The Hubble Space Telescope carries a variety of on-board, scientific instruments designed to collect and send data to awaiting scientists. As needed, instruments are replaced or added during Hubble servicing missions. In 1977, two spectrographs were replaced with the Near-Infrared Camera and Multi-Object Spectrometer (NICMOS), and the Space Telescope Imaging Spectrograph (STIS). NICMOS allows the telescope to see objects in near-infrared wavelengths. These observations are important in astronomy, as well as in the study of the visible-light-obscuring gas and dust nebular clouds where stars are born. The STIS collects light from hundreds of points across a target and spreads it out into a spectrum, creating an image from which scientists can study individual wavelengths of radiation from a distant source. STIS is especially helpful to scientists studying regions of space where black holes are presumed to exist. In 1993, the HST's original Wide Field Planetary Camera was replaced with an updated version complete with relay mirrors spherically aberrated to correct for the spherical aberration on the Hubble's primary mirror. In 1999, the HST received a new high-speed computer.

Once the Hubble gathers data and pictures from celestial objects, its computers send the digitized information to Earth as radio signals. The HST signal is passed through a series of satellite relays, then to the Goddard Space Flight Center in Maryland before reaching the Space Telescope Science Institute at Johns Hopkins University. Here, the signal is converted back into pictures and data. Scientists at these institutions are responsible for the daily programming and operations of the HST.

Scheduled to serve until the year 2010, the Hubble Space Telescope continues to provide dramatic observations that stretch the boundaries of the known universe.
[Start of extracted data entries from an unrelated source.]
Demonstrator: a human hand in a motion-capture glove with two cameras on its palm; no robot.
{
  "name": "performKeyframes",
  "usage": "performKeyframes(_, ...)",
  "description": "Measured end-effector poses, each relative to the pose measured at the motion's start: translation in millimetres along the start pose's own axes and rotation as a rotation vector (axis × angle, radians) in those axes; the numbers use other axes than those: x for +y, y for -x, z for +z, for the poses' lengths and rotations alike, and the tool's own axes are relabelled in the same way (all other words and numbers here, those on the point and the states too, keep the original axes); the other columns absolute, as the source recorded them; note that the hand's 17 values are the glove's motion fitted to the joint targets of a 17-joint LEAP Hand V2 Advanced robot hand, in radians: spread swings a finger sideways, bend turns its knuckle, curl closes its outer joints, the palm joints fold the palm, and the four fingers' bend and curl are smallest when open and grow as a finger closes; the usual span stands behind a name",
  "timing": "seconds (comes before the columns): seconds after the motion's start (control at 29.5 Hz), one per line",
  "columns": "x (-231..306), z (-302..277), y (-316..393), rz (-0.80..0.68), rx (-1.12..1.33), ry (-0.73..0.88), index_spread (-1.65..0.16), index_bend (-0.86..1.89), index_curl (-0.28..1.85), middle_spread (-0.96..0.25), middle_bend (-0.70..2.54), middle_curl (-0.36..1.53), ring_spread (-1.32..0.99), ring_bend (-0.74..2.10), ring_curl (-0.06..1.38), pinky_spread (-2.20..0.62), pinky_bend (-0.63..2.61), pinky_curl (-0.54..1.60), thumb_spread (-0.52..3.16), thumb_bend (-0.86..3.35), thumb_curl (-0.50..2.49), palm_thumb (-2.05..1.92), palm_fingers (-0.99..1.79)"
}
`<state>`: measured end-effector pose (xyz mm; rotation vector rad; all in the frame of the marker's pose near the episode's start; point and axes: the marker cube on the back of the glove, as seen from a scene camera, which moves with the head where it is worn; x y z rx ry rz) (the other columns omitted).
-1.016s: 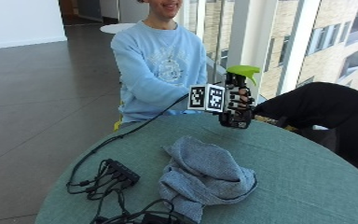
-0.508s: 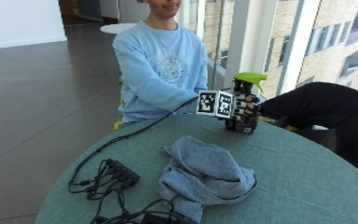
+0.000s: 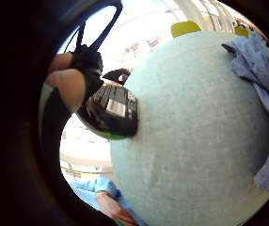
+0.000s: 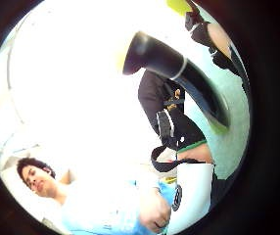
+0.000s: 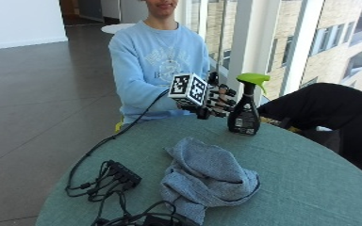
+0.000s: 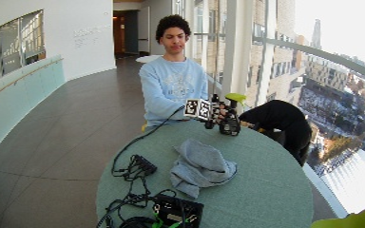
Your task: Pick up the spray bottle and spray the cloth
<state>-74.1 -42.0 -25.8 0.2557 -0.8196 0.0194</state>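
Spray bottle (image 5: 244, 109) is standing upright on the table (image 5: 306, 179); I am keeping my gloved right hand (image 5: 215, 101) beside it, fingers relaxed, holding nothing, the cloth (image 5: 207, 175) waiting nearby.

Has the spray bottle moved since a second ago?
Yes. The spray bottle was held up above the table; now it stands on the tabletop, lower and nearer the white window post, beside the gloved right hand, whose fingers look open.

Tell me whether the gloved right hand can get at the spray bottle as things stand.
Probably yes. The gloved right hand sits right beside the spray bottle, which stands upright on the table, with nothing between them; the cloth lies apart.
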Motion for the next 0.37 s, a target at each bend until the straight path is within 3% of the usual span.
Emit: performKeyframes(0.37,94.5,-39.8,-19.5,-0.071,0.504,0.066,-0.33,0.13,0.27,-0.10,0.31,0.44,-0.07,0.33,0.35,0.13,0.25,0.37,1.06,-0.02,0.46,0.81,0.79)
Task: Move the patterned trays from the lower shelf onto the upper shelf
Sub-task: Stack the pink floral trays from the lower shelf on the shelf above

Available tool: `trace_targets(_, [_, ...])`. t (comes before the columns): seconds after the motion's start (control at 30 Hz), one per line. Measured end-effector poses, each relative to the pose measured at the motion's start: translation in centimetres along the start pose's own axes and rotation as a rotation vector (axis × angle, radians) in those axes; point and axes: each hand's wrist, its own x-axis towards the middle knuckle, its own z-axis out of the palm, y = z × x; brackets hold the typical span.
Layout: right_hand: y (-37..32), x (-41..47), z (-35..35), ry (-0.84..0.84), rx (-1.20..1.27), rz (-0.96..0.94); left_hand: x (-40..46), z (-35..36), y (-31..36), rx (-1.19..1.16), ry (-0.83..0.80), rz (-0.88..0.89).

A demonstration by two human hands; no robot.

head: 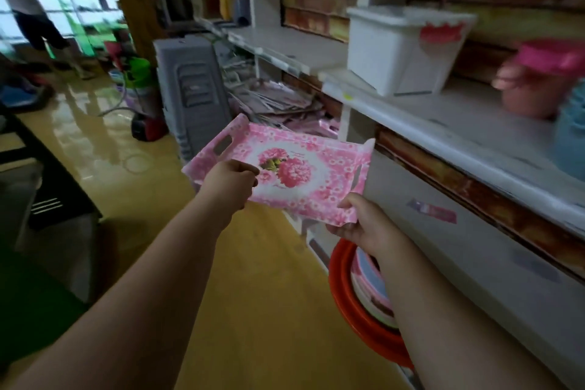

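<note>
A pink flower-patterned tray (pixel 319 168) with cut-out handles hangs in the air in front of the shelves, tilted toward me. My left hand (pixel 229 182) grips its near left edge, thumb on the inside. My right hand (pixel 364 222) pinches the near right corner. Behind the tray, a heap of more patterned trays (pixel 278 104) lies on the lower shelf. The white upper shelf (pixel 427 123) runs along the right, above the tray's level.
A white plastic box (pixel 399 51) stands on the upper shelf, with pink (pixel 538 79) and blue tubs (pixel 573 136) further right. Red basins (pixel 357 294) are stacked under my right arm. A grey crate stack (pixel 193 89) stands left of the shelves. A person (pixel 28 6) walks at the far left.
</note>
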Motion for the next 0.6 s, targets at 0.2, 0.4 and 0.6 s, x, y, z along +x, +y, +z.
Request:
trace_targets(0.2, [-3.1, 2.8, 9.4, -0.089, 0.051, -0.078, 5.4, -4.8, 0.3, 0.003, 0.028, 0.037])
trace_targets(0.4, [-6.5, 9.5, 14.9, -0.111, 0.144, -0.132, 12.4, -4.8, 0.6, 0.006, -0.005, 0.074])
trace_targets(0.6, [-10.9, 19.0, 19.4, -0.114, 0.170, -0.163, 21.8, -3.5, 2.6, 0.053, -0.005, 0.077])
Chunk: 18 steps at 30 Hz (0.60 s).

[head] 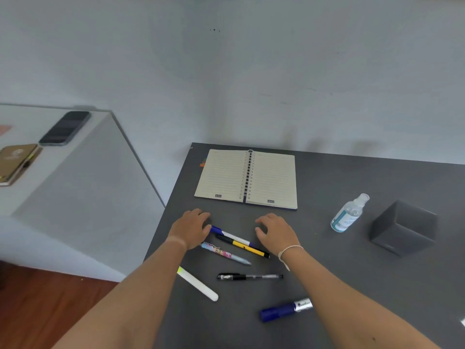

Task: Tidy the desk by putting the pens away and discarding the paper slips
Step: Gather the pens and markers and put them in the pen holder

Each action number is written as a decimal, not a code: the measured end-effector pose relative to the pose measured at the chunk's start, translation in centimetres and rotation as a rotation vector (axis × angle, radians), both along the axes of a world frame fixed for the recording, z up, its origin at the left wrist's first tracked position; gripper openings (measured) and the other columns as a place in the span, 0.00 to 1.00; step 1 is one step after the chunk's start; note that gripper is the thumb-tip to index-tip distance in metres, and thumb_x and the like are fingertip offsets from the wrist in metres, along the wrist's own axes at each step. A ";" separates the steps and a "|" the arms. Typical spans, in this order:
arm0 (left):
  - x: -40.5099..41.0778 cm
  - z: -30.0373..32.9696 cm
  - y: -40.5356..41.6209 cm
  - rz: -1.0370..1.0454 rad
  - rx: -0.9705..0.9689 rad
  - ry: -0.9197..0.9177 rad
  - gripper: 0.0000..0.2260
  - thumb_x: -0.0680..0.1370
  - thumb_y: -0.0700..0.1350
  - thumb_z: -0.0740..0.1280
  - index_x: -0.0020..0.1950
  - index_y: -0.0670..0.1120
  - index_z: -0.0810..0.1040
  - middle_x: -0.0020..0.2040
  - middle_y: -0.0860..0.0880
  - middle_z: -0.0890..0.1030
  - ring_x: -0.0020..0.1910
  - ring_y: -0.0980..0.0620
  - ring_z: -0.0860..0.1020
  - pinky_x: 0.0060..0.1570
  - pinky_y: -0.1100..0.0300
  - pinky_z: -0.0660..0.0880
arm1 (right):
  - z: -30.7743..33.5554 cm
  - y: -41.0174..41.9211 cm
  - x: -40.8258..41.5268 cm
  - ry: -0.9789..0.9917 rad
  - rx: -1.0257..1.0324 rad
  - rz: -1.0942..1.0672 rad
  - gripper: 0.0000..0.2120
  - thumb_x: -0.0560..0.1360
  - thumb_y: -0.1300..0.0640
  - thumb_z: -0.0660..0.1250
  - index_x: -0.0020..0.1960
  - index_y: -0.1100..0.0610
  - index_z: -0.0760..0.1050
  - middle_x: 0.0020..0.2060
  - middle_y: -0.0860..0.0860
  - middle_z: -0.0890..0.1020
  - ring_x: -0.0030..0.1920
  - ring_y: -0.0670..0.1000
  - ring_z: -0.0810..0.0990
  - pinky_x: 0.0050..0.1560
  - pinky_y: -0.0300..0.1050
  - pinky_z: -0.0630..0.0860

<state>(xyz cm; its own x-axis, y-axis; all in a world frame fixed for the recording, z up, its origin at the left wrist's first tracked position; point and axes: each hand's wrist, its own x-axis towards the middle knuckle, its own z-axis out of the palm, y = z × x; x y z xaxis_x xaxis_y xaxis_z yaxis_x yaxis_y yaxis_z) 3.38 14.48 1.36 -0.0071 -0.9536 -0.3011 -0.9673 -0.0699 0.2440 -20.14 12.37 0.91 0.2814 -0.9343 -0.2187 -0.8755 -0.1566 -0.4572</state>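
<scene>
Several pens lie on the dark grey desk (352, 273). A blue and white pen (230, 234), a black and yellow pen (242, 246) and a patterned pen (224, 253) lie close together between my hands. Nearer to me are a black gel pen (249, 276), a white highlighter with a yellow end (198, 284) and a blue marker (285, 309), partly under my right forearm. My left hand (192, 227) rests palm down, touching the left ends of the grouped pens. My right hand (275, 231) hovers palm down, fingers curled, just right of them. No paper slips are visible.
An open spiral notebook (246, 178) lies at the back of the desk. A clear spray bottle (349, 214) and a dark cube-shaped holder (403, 227) stand at the right. A white cabinet (75, 172) to the left carries a phone (65, 128) and a brown notebook (16, 162).
</scene>
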 end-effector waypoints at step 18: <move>-1.3 -0.6 6.0 0.012 -0.027 0.031 0.14 0.78 0.46 0.60 0.64 0.51 0.73 0.61 0.51 0.73 0.62 0.51 0.69 0.56 0.56 0.74 | -1.1 3.4 0.9 0.017 -0.098 0.222 0.08 0.76 0.55 0.60 0.50 0.57 0.75 0.49 0.54 0.77 0.48 0.53 0.75 0.46 0.45 0.73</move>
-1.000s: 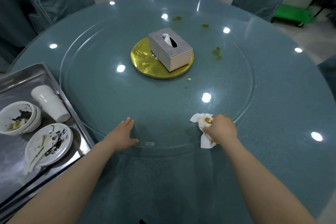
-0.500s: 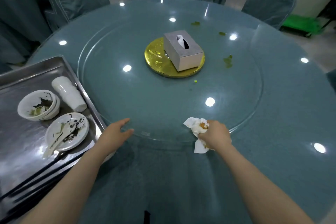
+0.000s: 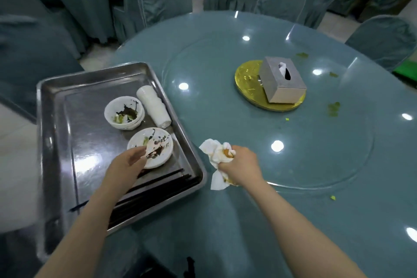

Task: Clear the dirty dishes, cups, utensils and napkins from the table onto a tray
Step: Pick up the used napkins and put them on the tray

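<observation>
Head view, only one there is. Right hand (image 3: 239,165) balled up tight around a stained white napkin (image 3: 216,153), fingers curled and clamped on the middle of it. One crumpled end poking out beyond the knuckles on the tray side, orange smear right at the fingertips, another white corner hanging out under the heel of the hand. Whole wad sitting low over the teal table (image 3: 293,221), just off the near right corner of the metal tray (image 3: 54,142), not over it yet.

Left hand (image 3: 126,165) over the tray, fingers loosely together and reaching onto the near rim of the dirty saucer (image 3: 155,142). Fingertips (image 3: 141,152) touching the rim or the white spoon lying in it, can't tell which, and can't really tell if pinching or only resting.

Past those fingers: stacked dirty bowls (image 3: 124,113), white cups (image 3: 153,106) lying on their side just beyond. Under the wrist, black chopsticks (image 3: 158,187) along the tray's near edge.

Well beyond the right fist: tissue box (image 3: 282,83) on a gold disc (image 3: 248,79), green scraps (image 3: 334,108) scattered on the glass
</observation>
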Demonstrator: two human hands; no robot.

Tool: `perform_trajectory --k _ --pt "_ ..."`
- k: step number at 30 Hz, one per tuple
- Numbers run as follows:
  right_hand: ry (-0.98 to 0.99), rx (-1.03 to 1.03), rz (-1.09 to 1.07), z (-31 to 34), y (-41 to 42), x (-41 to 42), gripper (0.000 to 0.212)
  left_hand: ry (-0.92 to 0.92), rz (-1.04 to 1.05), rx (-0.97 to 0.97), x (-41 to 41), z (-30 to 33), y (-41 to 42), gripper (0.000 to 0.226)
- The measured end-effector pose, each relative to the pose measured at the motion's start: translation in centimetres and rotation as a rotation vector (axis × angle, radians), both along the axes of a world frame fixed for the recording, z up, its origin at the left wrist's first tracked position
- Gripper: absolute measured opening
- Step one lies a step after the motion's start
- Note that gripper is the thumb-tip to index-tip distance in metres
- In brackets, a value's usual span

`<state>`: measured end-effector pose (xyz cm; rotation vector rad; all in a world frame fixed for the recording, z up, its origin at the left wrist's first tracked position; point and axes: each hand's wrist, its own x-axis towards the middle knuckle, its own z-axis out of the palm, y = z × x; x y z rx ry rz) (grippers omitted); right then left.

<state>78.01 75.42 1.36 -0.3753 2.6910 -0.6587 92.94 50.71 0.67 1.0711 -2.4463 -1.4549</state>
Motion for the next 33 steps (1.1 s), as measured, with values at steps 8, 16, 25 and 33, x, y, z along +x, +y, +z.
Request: perform_trajectory --k 8,16,25,33 --pt "0.018 -0.027 0.202 0.9 -11.1 3.3 0.020 0.040 0.135 0.101 5.3 -0.6 -7.2 0.034" --pt "0.012 -0.120 0.417 -0.4 -22.7 7.1 0.023 0.098 0.260 0.138 10.4 -1.0 -12.3 0.033" --pt "-0.165 -0.167 0.424 -4.7 -30.5 11.5 0.039 0.084 0.376 0.149 15.6 -1.7 -15.4 0.029" --pt "-0.188 -0.284 0.422 -3.8 -29.6 10.6 0.066 0.072 0.333 0.157 14.9 -2.2 -15.2 0.029"
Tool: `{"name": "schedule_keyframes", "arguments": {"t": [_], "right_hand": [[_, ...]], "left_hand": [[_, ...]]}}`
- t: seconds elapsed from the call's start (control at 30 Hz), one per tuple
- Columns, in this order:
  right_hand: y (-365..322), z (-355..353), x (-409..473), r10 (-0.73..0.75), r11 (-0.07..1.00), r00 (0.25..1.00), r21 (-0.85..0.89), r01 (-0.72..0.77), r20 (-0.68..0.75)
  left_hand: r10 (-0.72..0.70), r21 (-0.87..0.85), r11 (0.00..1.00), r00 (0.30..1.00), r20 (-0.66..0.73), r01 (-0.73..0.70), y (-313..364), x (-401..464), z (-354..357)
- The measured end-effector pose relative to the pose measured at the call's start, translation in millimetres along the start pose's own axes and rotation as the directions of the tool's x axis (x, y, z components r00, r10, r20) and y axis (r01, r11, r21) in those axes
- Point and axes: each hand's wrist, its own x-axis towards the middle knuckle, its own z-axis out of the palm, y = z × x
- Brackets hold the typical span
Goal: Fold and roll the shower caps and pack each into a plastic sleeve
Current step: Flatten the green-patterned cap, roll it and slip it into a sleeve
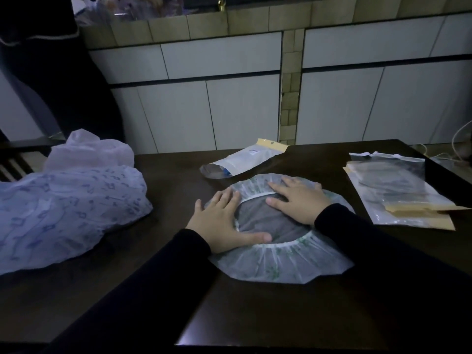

Among its accomplishments so far, the HST has provided evidence of the existence of massive black holes at the centers of galaxies, captured the first detailed image of the surface of Pluto, detected protogalaxies (structures presently thought to have existed close to the time of the origin of the universe), and captured spectacular images of the comet Shoemaker-Levy as its parts collided with Jupiter.

In order to provide continuous and broader astronomical observations, NASA is expected to launch the Hubble's successor (tentatively named the Next Generation Space Telescope) more fully equipped with cameras and spectrographs sensitive to multiple regions of the electromagnetic spectrum prior to the end of the HST's expected service life.